- The Washington Times - Saturday, April 26, 2003

In 1866, former Confederate cavalry Gen. Fitzhugh Lee wrote of Frank Stringfellow, “He was the confidential scout of generals R.E. Lee and J.E.B. Stuart … [and] his service, in his particular line of duty, was greater than any one man in the Army of Northern Virginia.” The Washington-area exploits of this colorful yet obscure soldier will be the focus of this article because space does not permit a full account of his achievements.

The Culpeper, Va., native attended Episcopal High School in Alexandria. While a student, he courted Emma Green, daughter of a prominent furniture maker, James Green, who lived at 121 N. Fairfax St. Green’s stately Colonial mansion, now called the Carlyle House after its original owner, Scottish merchant John Carlyle, and owned by the Northern Virginia Regional Park Authority, is a landmark in Old Town Alexandria.

Stringfellow’s knowledge of Alexandria and Washington and his love for Emma would motivate him to undertake audacious missions that would provide invaluable information to the Confederacy.

The 20-year-old graduate taught Latin at a Mississippi school in 1860 to save money to marry Emma. During the damp Mississippi winter, he suffered an illness originally misdiagnosed as tuberculosis that reduced the weight covering his 5-foot-8 frame to just 100 pounds. Nevertheless, the strong-spirited, accomplished horseman returned home to Virginia in the spring of 1861 determined to fight with the elite cavalry.

To his mortification, the Little Fork Rangers, the only cavalry unit formed in Culpeper County, took one look at his smooth face and feeble body and rejected him, as did the next three cavalry units that passed through the county.

The resolute young man gorged until he gained 15 pounds, but pending hostilities near Manassas prompted him to devise a bold plan that he later wrote would get him either “killed or in the cavalry.”
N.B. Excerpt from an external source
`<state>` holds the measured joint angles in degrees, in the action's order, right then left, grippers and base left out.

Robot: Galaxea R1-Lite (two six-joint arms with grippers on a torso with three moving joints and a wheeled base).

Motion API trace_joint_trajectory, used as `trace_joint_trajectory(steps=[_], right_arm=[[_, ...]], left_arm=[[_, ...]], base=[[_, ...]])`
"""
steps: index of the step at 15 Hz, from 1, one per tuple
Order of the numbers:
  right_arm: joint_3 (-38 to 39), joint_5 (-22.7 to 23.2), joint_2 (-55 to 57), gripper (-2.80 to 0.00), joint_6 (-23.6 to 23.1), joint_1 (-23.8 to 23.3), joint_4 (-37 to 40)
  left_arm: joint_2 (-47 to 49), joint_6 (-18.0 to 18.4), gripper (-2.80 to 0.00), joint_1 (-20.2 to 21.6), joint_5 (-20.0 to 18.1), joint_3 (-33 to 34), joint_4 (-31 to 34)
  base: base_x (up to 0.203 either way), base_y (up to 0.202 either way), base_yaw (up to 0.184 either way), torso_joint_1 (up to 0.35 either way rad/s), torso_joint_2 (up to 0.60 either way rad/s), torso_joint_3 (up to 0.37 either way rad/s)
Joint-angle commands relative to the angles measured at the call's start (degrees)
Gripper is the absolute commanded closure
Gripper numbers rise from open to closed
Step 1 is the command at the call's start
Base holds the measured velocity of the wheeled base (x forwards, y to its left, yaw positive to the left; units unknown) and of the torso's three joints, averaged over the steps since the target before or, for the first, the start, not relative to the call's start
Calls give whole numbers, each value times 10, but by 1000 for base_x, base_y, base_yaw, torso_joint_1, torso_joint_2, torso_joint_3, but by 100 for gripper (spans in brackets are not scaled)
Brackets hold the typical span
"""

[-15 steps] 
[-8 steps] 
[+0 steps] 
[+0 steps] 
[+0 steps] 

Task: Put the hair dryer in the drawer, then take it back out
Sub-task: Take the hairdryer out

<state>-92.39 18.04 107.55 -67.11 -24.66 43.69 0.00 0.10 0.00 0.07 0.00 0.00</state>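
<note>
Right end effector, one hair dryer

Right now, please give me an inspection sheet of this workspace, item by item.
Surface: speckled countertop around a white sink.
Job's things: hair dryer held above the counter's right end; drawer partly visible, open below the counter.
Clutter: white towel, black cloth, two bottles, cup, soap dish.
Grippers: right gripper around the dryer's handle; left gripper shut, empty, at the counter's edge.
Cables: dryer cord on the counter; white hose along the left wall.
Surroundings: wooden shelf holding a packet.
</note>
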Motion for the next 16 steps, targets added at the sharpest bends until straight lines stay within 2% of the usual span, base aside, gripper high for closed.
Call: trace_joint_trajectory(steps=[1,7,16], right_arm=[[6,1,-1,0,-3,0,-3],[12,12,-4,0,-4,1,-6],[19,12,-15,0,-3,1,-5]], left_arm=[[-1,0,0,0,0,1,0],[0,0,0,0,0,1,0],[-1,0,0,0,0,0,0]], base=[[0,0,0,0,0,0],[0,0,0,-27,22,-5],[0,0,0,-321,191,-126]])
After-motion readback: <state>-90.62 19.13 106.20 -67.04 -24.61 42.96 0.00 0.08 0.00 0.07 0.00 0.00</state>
With his two pistols drawn, he crept into the woods surrounding the Culpeper camp of Company E, 4th Virginia Cavalry, known as the Powhatan Guards, and captured the careless pickets. He then paraded these surprised soldiers into the center of camp and demanded to see the commanding officer. The officer, who was appalled to discover his men held hostage by a scrawny youth, cautioned Stringfellow that he was involved in a dangerous game. Stringfellow later would recall that his argument that “if he could do this to these soldiers, just think what he could do to the Yankees,” persuaded the officer to give him a chance to fight. The new recruit, who confessed that his guns weren’t loaded, was sworn into the Powhatan Guards.

Foray into Alexandria

When the company arrived at Manassas, Stringfellow heard a plea for volunteers to go into Union-occupied Alexandria to retrieve information from Confederate sympathizers. He had not seen Emma for more than a year, so he volunteered along with a bugler. When the pair reached Union lines, the bugler sounded the charge, and Stringfellow yelled orders for several imaginary units to charge. The confused pickets fled before the presumed attack, allowing the Confederates to cross Union lines unmolested.
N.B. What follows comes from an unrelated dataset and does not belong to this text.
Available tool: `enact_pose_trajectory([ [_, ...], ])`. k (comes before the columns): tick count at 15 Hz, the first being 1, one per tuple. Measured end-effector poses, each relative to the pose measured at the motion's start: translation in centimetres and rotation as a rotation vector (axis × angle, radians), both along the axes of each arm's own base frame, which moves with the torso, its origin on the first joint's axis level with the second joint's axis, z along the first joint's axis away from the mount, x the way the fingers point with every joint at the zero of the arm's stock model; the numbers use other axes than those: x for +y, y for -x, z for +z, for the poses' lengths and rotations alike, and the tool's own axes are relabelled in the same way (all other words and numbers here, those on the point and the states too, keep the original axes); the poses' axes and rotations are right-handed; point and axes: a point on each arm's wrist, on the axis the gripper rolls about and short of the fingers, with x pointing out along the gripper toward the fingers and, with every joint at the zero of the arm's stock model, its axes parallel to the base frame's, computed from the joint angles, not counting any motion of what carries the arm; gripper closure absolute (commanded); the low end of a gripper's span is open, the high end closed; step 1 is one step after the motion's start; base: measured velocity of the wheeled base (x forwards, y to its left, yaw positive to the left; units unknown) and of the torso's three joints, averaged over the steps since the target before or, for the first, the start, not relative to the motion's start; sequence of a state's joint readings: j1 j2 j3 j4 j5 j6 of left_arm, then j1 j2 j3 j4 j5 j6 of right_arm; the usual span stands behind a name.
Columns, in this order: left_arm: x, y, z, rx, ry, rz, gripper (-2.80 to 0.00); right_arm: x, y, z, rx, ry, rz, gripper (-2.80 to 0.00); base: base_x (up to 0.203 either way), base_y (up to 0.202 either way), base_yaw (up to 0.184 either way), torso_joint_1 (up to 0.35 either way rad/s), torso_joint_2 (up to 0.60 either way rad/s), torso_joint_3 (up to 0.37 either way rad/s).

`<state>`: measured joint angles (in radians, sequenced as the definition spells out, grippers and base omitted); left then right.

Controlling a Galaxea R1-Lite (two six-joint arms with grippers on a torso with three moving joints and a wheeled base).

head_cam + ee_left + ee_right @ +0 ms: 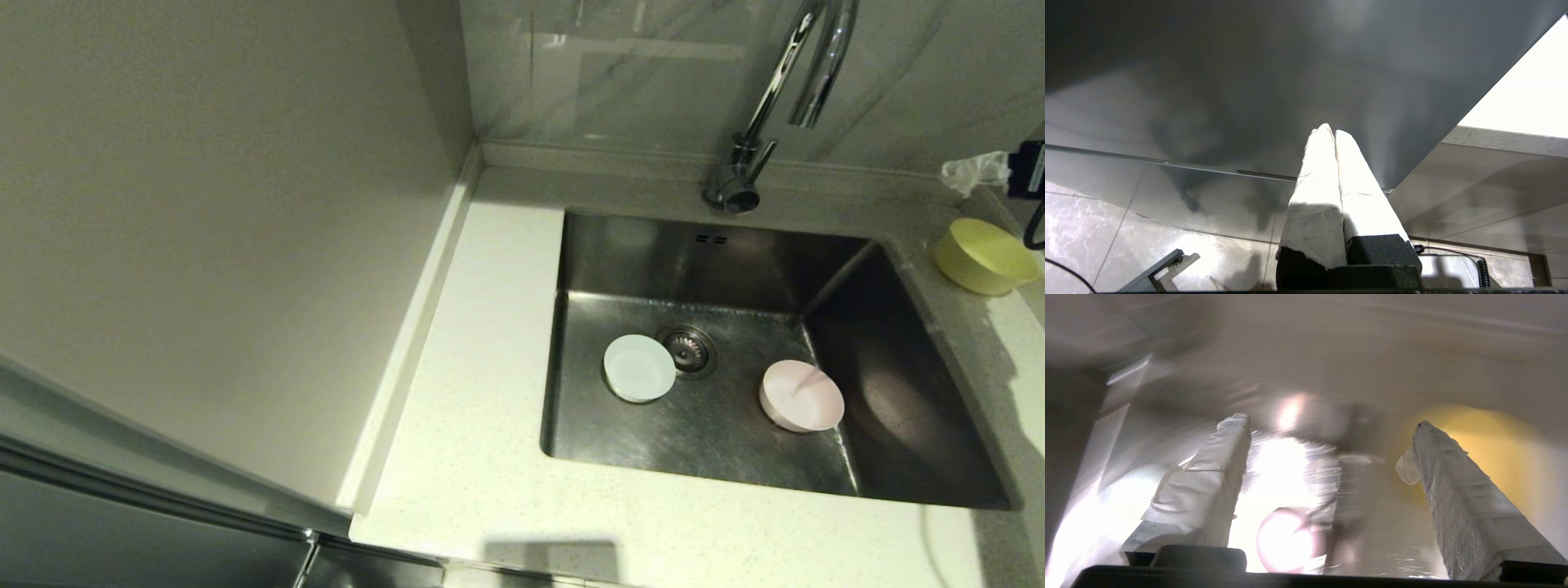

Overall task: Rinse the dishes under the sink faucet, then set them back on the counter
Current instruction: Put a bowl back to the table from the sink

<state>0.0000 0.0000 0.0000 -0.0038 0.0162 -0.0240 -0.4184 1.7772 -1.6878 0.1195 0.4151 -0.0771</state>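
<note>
In the head view a white bowl point(639, 367) sits on the floor of the sink point(653, 253) beside the drain. A pale pink bowl point(801, 395) rests further right in the basin. The yellow-green bowl point(985, 256) lies tilted on the counter point(490, 343) right of the sink. The faucet point(732, 189) rises behind the basin. Neither arm shows in the head view. My right gripper point(1331, 420) is open and empty; its view is blurred, with the pink bowl point(1286, 539) below it and the yellow-green bowl point(1494, 441) behind one finger. My left gripper point(1331, 130) is shut and empty, parked low by a cabinet.
A crumpled clear plastic piece point(973, 171) and a black plug with cable point(1030, 170) sit at the far right back of the counter. A grey wall panel point(204, 204) borders the counter on the left.
</note>
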Motion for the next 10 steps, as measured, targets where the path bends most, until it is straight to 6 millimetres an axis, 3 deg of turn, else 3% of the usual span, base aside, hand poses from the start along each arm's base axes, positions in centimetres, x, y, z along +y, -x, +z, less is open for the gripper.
enact_pose_trajectory([
  [5,0.0,0.0,0.0,0.0,0.0,0.0,0.0,5.6,2.0,-2.2,0.334,-0.008,0.041,-2.8,0.0,0.0,0.0,0.0,0.0,0.0],
  [8,0.0,0.0,0.0,0.0,0.0,0.0,0.0,7.3,2.1,-4.0,0.514,0.004,0.016,-2.8,0.0,0.0,0.0,0.0,0.0,0.0],
  [9,0.0,0.0,0.0,0.0,0.0,0.0,0.0,7.4,1.7,-4.5,0.531,0.006,0.025,0.0,0.0,0.0,0.0,0.0,0.0,0.0],
  [10,0.0,0.0,0.0,0.0,0.0,0.0,0.0,7.7,1.2,-5.0,0.547,0.008,0.034,0.0,0.0,0.0,0.0,0.0,0.0,0.0],
])
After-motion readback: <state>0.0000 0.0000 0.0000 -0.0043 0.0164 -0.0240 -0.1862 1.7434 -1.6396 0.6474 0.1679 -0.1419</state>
Stringfellow proceeded to Emma’s house alone but discovered Union officers occupying the upper levels. Undeterred, he crept into the cellar from the back of the house and asked Emma’s maid to fetch her. One needs only to visit the vaulted tunnels beneath Carlyle House to envision this secret lovers’ reunion. Emma agreed to call on the informers and returned within a few hours with vital information of Union Gen. Irvin McDowell’s planned attack. The two rookie spies arrived back at camp with their mission accomplished.
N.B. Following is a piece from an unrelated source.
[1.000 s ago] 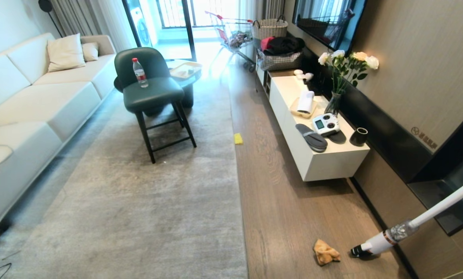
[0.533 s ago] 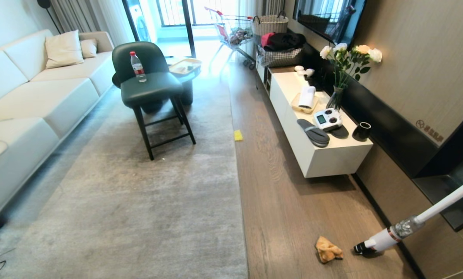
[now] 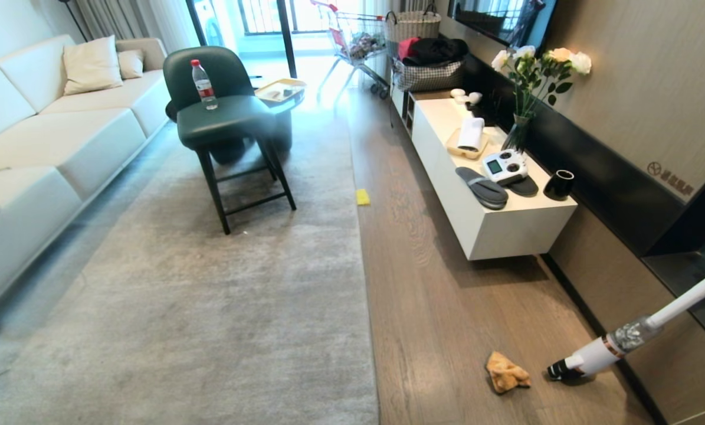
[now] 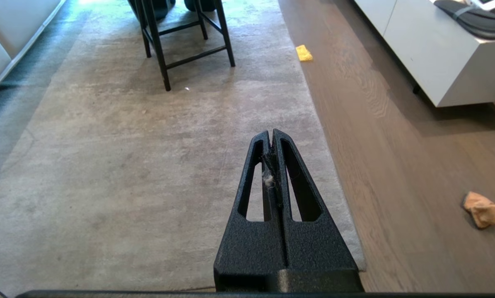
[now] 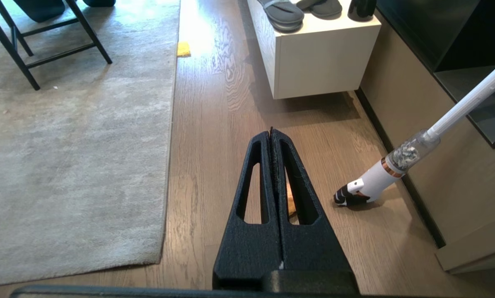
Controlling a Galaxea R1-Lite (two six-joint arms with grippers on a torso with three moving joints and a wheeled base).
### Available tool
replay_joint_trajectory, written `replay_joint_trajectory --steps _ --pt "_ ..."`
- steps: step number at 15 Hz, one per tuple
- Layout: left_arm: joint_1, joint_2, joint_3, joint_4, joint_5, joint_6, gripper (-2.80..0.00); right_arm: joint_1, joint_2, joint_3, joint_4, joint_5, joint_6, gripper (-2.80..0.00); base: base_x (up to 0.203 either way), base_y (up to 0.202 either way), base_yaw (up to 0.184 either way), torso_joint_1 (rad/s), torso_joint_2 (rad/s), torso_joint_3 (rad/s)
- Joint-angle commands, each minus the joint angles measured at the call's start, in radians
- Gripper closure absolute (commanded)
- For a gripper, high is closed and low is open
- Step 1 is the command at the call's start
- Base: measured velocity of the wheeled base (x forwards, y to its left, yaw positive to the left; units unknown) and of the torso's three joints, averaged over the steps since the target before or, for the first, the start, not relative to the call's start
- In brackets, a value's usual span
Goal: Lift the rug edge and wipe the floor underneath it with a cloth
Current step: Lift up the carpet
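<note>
Only our head view has shifted; nothing else moved. Our left fingers (image 4: 271, 134) press together empty above the pale grey short-pile rug (image 4: 148, 157). Our right fingers (image 5: 271, 133), likewise closed, hang above the crumpled orange-yellow cloth (image 3: 507, 372) on the grey-brown plank floor (image 5: 214, 124).

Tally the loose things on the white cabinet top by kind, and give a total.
Slippers: 2
Remote controller: 1
Black cup: 1
Vase of flowers: 1
Tray with a white roll: 1
Small white objects at the far end: 2
Total: 8
</note>
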Motion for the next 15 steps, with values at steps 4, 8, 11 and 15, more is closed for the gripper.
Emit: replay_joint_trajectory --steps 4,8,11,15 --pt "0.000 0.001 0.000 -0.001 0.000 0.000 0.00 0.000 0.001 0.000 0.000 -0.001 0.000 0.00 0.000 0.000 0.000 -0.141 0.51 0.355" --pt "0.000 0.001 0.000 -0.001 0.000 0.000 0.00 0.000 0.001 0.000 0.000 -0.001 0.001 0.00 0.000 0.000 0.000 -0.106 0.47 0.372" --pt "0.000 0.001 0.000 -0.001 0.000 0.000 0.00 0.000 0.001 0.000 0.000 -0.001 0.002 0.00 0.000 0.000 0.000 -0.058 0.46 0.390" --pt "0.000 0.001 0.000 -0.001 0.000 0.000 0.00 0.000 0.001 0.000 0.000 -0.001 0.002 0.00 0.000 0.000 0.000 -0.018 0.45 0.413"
During the Battle of First Manassas, Stringfellow was one of two couriers who delivered the message to Col. J.E.B. Stuart ordering him to mount a charge against the New York Zouaves. Stringfellow requested and received permission to accompany Stuart into battle.

Several weeks later, Stuart summoned Stringfellow to his tent. The general informed the nervous private that he had heard good things about him his foray into Alexandria, the ingenious way he had gotten into the cavalry and had observed him in battle. In short, Stuart invited Stringfellow to join an elite group of scouts. Stringfellow readily accepted the perilous assignment and began an illustrious career.

A close escape

In January 1862, his first official covert mission sent him into Alexandria to pose as a dental apprentice. He arrived at the office of a local dentist and Southern sympathizer with appropriate papers to assume his new identity. Each evening, Stringfellow condensed newspaper information and left an envelope under the roof eaves for a courier to pick up. Although he desperately wanted to see Emma, he made no contact for fear of endangering her.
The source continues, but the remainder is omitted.